Vision KAN: Towards an Attention-Free Backbone for Vision with Kolmogorov-Arnold Networks
Zhuoqin Yang, Jiansong Zhang, Xiaoling Luo, Xu Wu, Zheng Lu, Linlin Shen
TL;DR
This work tackles the high computational cost and limited interpretability of attention in vision backbones by proposing Vision KAN (ViK), an attention-free architecture built upon Kolmogorov-Arnold networks. ViK replaces self-attention with a unified MultiPatch-RBFKAN token mixer that fuses patch-wise nonlinear RBF modeling, axis-wise separable mixing, and a low-rank global path to enable scalable long-range interactions. The approach achieves competitive ImageNet-1K accuracy with linear complexity, validated through extensive ablations and interpretability analyses of learned RBF mappings. Overall, ViK demonstrates that principled function-based token mixing can match or exceed attention-based performance while dramatically reducing computational overhead, offering a viable direction for efficient vision backbones.
Abstract
Attention mechanisms have become a key module in modern vision backbones due to their ability to model long-range dependencies.
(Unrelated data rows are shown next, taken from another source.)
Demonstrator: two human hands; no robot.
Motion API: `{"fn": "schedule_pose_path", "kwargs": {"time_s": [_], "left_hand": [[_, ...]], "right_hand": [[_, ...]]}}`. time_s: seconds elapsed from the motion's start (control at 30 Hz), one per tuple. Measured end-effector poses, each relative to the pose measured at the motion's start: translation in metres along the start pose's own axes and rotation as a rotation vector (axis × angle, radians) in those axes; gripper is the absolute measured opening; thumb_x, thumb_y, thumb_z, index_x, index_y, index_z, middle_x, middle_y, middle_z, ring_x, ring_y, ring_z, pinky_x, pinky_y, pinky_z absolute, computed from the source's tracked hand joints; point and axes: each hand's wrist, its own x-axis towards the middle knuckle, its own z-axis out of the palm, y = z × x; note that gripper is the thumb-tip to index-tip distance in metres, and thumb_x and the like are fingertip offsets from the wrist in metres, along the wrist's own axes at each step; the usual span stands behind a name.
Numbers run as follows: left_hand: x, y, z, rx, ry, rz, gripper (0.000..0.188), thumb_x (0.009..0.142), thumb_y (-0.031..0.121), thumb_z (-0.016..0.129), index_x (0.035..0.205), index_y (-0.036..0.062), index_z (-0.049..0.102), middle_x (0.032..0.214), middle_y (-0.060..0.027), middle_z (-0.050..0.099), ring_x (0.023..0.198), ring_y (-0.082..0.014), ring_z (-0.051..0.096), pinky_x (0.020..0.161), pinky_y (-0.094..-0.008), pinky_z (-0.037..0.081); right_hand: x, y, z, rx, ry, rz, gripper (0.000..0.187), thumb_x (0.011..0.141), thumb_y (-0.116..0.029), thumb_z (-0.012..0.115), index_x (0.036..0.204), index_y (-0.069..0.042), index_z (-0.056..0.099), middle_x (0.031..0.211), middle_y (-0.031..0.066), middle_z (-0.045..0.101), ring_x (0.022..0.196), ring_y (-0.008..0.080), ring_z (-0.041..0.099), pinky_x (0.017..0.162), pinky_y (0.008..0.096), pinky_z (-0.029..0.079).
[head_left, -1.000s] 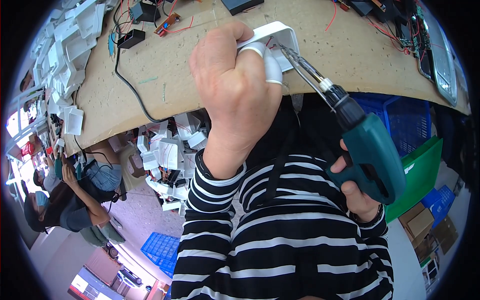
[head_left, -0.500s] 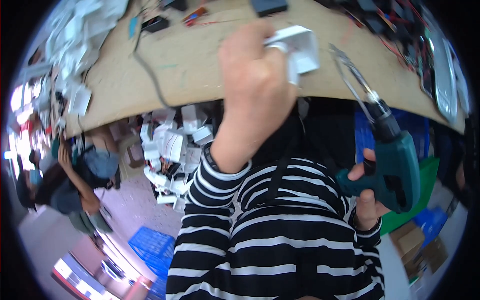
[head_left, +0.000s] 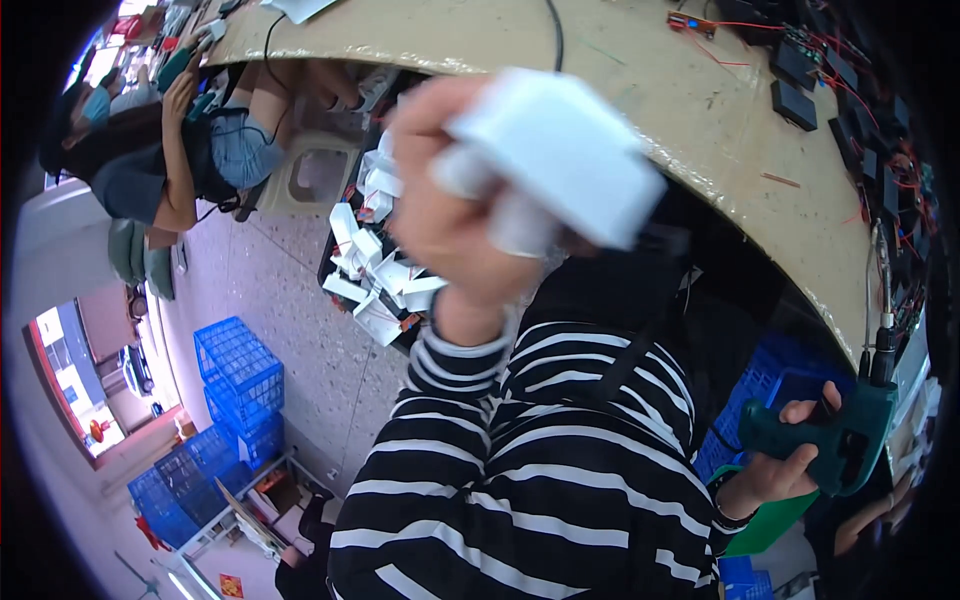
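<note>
My left hand (head_left: 450,205), blurred by motion, is raised in front of the table's near edge. Its fingers are closed round a white plastic housing (head_left: 560,150), a box-like shell with shorter white parts beneath it. My right hand (head_left: 775,470) is off to the right, wrapped round the grip of a dark green power drill (head_left: 850,435). The drill's black front and slim metal bit point up toward the table's right end. A black bin below the table holds several similar white housings (head_left: 375,275), with red wires and small boards among them.
On the table (head_left: 640,60) lie black modules (head_left: 793,105), red wires and a small orange circuit board (head_left: 690,22) at the right. Blue crates (head_left: 238,362) stand on the floor at left. Another person (head_left: 150,175) sits at the far left with a green tool.
The view has swung left. My left hand has brought the white housing off the tabletop toward the bin side. My right hand with the drill now appears farther right and lower.
</note>
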Motion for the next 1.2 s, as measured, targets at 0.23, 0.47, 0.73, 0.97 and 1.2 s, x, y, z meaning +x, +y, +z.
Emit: {"fn": "schedule_pose_path", "kwargs": {"time_s": [0.23, 0.47, 0.73, 0.97, 1.2], "left_hand": [[0.017, 0.001, -0.127, 0.157, -0.239, -0.642, 0.019, 0.067, -0.001, 0.064, 0.086, -0.0028, 0.064, 0.103, -0.0071, 0.054, 0.081, -0.0144, 0.057, 0.071, -0.0243, 0.048], [-0.029, -0.065, -0.199, 0.895, -0.561, -0.676, 0.015, 0.069, 0.003, 0.065, 0.083, -0.0015, 0.065, 0.101, -0.0073, 0.056, 0.086, -0.0216, 0.058, 0.074, -0.0297, 0.047], [0.094, -0.074, -0.070, 0.754, -0.554, -0.131, 0.022, 0.077, 0.007, 0.059, 0.097, -0.0015, 0.059, 0.094, -0.0149, 0.060, 0.087, -0.0284, 0.058, 0.078, -0.0321, 0.045], [0.184, -0.203, 0.087, 0.844, -0.455, 0.393, 0.023, 0.076, 0.010, 0.055, 0.096, 0.0002, 0.060, 0.087, -0.0179, 0.060, 0.085, -0.0340, 0.058, 0.076, -0.0406, 0.047], [0.191, -0.220, 0.127, 1.211, -0.758, 0.097, 0.028, 0.069, 0.009, 0.058, 0.096, 0.0031, 0.063, 0.092, -0.0190, 0.061, 0.087, -0.0363, 0.058, 0.073, -0.0422, 0.047]], "right_hand": [[0.009, 0.003, -0.005, 0.088, -0.061, -0.051, 0.061, 0.087, -0.032, 0.054, 0.122, 0.013, 0.033, 0.097, 0.0176, 0.051, 0.076, 0.0149, 0.050, 0.062, 0.0212, 0.040], [0.013, 0.006, 0.004, 0.116, 0.010, -0.079, 0.064, 0.085, -0.030, 0.057, 0.126, 0.010, 0.028, 0.123, 0.0284, 0.041, 0.076, 0.0167, 0.054, 0.063, 0.0232, 0.043], [0.021, 0.009, 0.001, 0.236, 0.015, -0.027, 0.063, 0.086, -0.028, 0.057, 0.129, 0.007, 0.026, 0.126, 0.0292, 0.038, 0.078, 0.0177, 0.055, 0.062, 0.0240, 0.046], [0.031, 0.010, 0.002, 0.198, 0.055, -0.014, 0.062, 0.085, -0.031, 0.058, 0.126, 0.007, 0.031, 0.121, 0.0280, 0.042, 0.074, 0.0176, 0.054, 0.059, 0.0237, 0.045], [0.036, 0.017, -0.001, 0.194, 0.192, 0.048, 0.069, 0.080, -0.030, 0.065, 0.125, 0.007, 0.029, 0.116, 0.0256, 0.048, 0.069, 0.0176, 0.058, 0.056, 0.0221, 0.049]]}}
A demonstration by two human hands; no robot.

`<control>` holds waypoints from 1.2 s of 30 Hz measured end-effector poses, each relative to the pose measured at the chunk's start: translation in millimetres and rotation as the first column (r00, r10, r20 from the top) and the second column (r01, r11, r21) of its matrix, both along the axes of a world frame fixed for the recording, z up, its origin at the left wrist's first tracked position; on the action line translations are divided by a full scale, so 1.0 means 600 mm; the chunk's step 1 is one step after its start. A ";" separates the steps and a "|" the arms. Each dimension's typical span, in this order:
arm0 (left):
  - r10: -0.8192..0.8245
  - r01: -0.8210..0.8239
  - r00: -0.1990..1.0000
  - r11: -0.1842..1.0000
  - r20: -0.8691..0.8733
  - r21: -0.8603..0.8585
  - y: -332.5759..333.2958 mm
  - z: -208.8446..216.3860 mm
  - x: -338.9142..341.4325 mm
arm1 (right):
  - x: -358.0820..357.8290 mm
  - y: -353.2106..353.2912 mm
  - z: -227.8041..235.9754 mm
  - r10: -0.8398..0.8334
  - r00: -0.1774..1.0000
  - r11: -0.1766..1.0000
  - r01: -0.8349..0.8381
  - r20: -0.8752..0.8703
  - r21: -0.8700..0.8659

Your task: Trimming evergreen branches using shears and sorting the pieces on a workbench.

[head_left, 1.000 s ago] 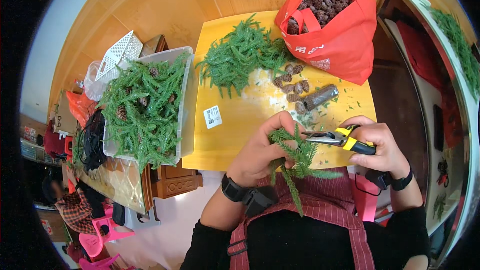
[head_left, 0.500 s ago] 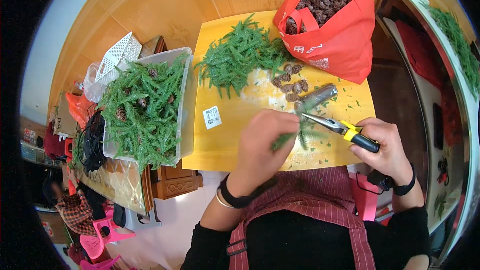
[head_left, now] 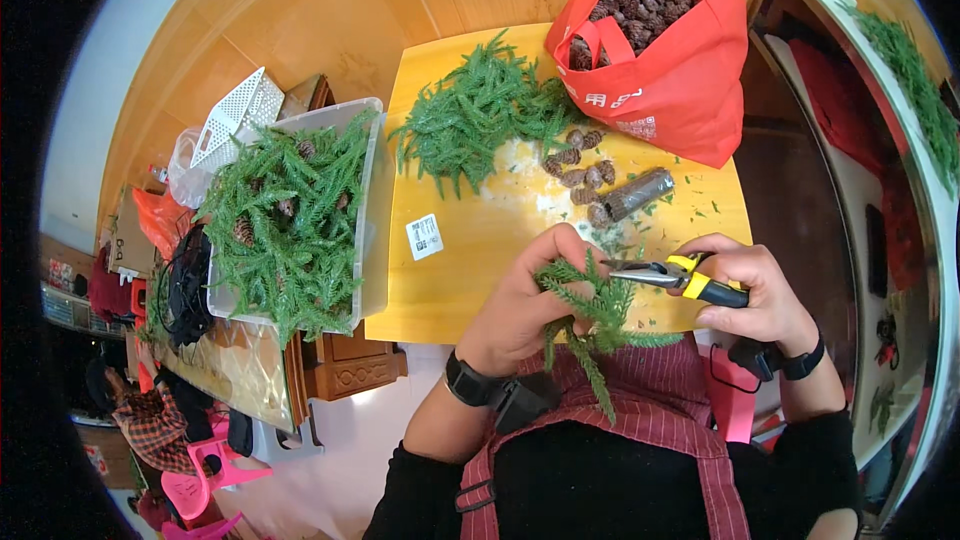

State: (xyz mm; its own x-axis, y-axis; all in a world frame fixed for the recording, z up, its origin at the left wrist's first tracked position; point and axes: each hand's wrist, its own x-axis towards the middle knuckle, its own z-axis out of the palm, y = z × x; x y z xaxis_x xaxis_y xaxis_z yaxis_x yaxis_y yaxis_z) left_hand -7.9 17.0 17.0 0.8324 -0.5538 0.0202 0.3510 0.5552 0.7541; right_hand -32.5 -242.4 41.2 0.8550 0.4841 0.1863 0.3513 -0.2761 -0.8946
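At the table's near edge, my left hand (head_left: 530, 298) is closed round an artificial pine sprig (head_left: 600, 315), whose green tips hang down over the apron. My right hand (head_left: 755, 290) grips long-nose pliers (head_left: 690, 278) with yellow and black handles. The plier jaws are parted and reach to the sprig, close to my left fingers; whether they touch its stem I cannot tell. Beyond my hands, several loose pine cones (head_left: 573, 177) lie beside a dark grey roll (head_left: 638, 193). A heap of green pine sprigs (head_left: 480, 110) covers the far left of the yellow table (head_left: 430, 295).
A red bag (head_left: 665, 90) full of pine cones stands at the back right. Left of the table is a clear plastic bin (head_left: 372, 240) piled with sprigs and cones. A white label (head_left: 424, 237) lies on the table. At far left, a person (head_left: 150, 420) sits near pink chairs.
My left hand has turned, and the sprig now points down toward me over the table edge. The pliers have tilted more level, and their jaws have parted.
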 end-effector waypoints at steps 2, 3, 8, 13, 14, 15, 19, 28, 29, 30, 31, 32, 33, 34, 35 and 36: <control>-0.124 0.121 0.991 0.991 -0.045 -0.065 0.002 -0.013 0.001 | 0.002 0.000 -0.003 0.016 1.000 1.000 -0.016 0.016 0.005; -0.124 0.121 0.991 0.991 -0.045 -0.065 0.002 -0.013 0.001 | 0.003 0.000 -0.003 0.030 0.999 1.000 -0.030 0.032 0.008; 0.050 -0.054 0.998 0.990 0.035 0.131 0.002 0.005 0.003 | -0.003 0.000 0.006 -0.026 0.999 0.997 0.028 0.032 -0.066; 0.136 -0.580 0.619 0.743 0.773 0.334 -0.001 0.023 0.010 | -0.016 0.014 0.033 -0.204 0.978 0.954 0.189 -0.041 -0.231; -0.107 -0.828 0.153 0.529 0.982 0.186 -0.001 0.026 0.012 | -0.017 0.016 0.035 -0.222 0.972 0.946 0.195 -0.076 -0.261; -0.145 -0.846 0.118 0.503 0.982 0.176 -0.001 0.023 0.009 | -0.018 0.017 0.036 -0.240 0.964 0.936 0.200 -0.111 -0.290; 0.166 -0.642 0.560 0.706 0.812 0.299 -0.002 0.012 0.003 | -0.012 0.005 0.003 -0.166 0.986 0.982 0.165 0.000 -0.096; -0.023 0.023 0.986 1.000 -0.162 -0.001 -0.001 -0.003 0.000 | 0.000 0.003 -0.003 0.007 0.979 0.999 0.003 -0.202 0.052; -0.057 0.050 0.984 0.998 -0.166 -0.045 -0.004 -0.002 -0.001 | 0.000 0.000 -0.006 0.023 0.980 0.998 -0.011 -0.200 0.060; -0.091 0.077 0.981 0.993 -0.169 -0.089 -0.005 -0.001 -0.002 | 0.000 -0.001 -0.007 0.039 0.979 0.997 -0.026 -0.198 0.069; -0.092 0.078 0.981 0.993 -0.169 -0.089 -0.005 -0.001 -0.001 | 0.000 -0.001 -0.007 0.038 0.979 0.997 -0.024 -0.198 0.069; -0.109 0.098 0.983 0.992 -0.149 -0.083 -0.004 -0.003 0.000 | 0.000 0.000 -0.008 0.043 0.981 0.996 -0.029 -0.190 0.079; -0.127 0.117 0.984 0.990 -0.129 -0.077 -0.002 -0.005 0.001 | 0.000 0.001 -0.008 0.049 0.982 0.995 -0.033 -0.182 0.089; -0.125 0.116 0.984 0.990 -0.129 -0.075 -0.001 -0.008 0.002 | 0.000 0.003 -0.007 0.051 0.982 0.995 -0.035 -0.181 0.090; -0.154 0.142 0.982 0.983 -0.111 -0.114 0.000 -0.015 0.005 | 0.000 0.006 -0.007 0.044 0.988 0.996 -0.031 -0.150 0.088; -0.182 0.167 0.979 0.974 -0.092 -0.152 0.001 -0.019 0.006 | 0.001 0.007 -0.007 0.039 0.992 0.996 -0.028 -0.118 0.086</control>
State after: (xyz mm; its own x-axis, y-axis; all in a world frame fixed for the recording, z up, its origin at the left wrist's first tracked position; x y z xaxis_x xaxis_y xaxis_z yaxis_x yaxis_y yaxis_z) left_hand -4.0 17.5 5.8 0.7247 -0.6885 0.0277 0.5245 0.5772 0.6259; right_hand -32.1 -238.1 37.1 0.8571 0.4997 0.1252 0.2484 -0.1880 -0.9502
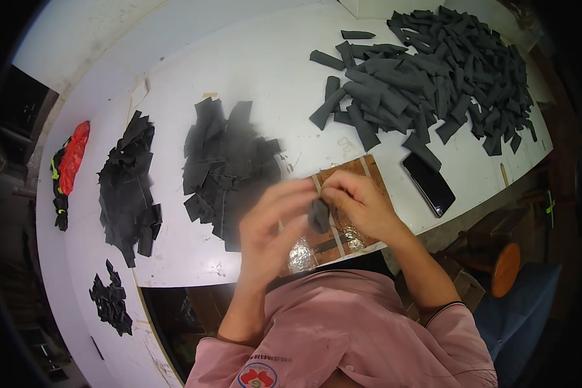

However, their quadratic complexity in sequence length and the difficulty of interpreting attention weights limit both scalability and clarity. Recent attention-free architectures demonstrate that strong performance can be achieved without pairwise attention, motivating the search for alternatives. In this work, we introduce Vision KAN (ViK), an attention-free backbone inspired by the Kolmogorov-Arnold Networks. At its core lies MultiPatch-RBFKAN, a unified token mixer that combines (a) patch-wise nonlinear transform with Radial Basis Function-based KANs, (b) axis-wise separable mixing for efficient local propagation, and (c) low-rank global mapping for long-range interaction. Employing as a drop-in replacement for attention modules, this formulation tackles the prohibitive cost of full KANs on high-resolution features by adopting a patch-wise grouping strategy with lightweight operators to restore cross-patch dependencies. Experiments on ImageNet-1K show that ViK achieves competitive accuracy with linear complexity, demonstrating the potential of KAN-based token mixing as an efficient and theoretically grounded alternative to attention.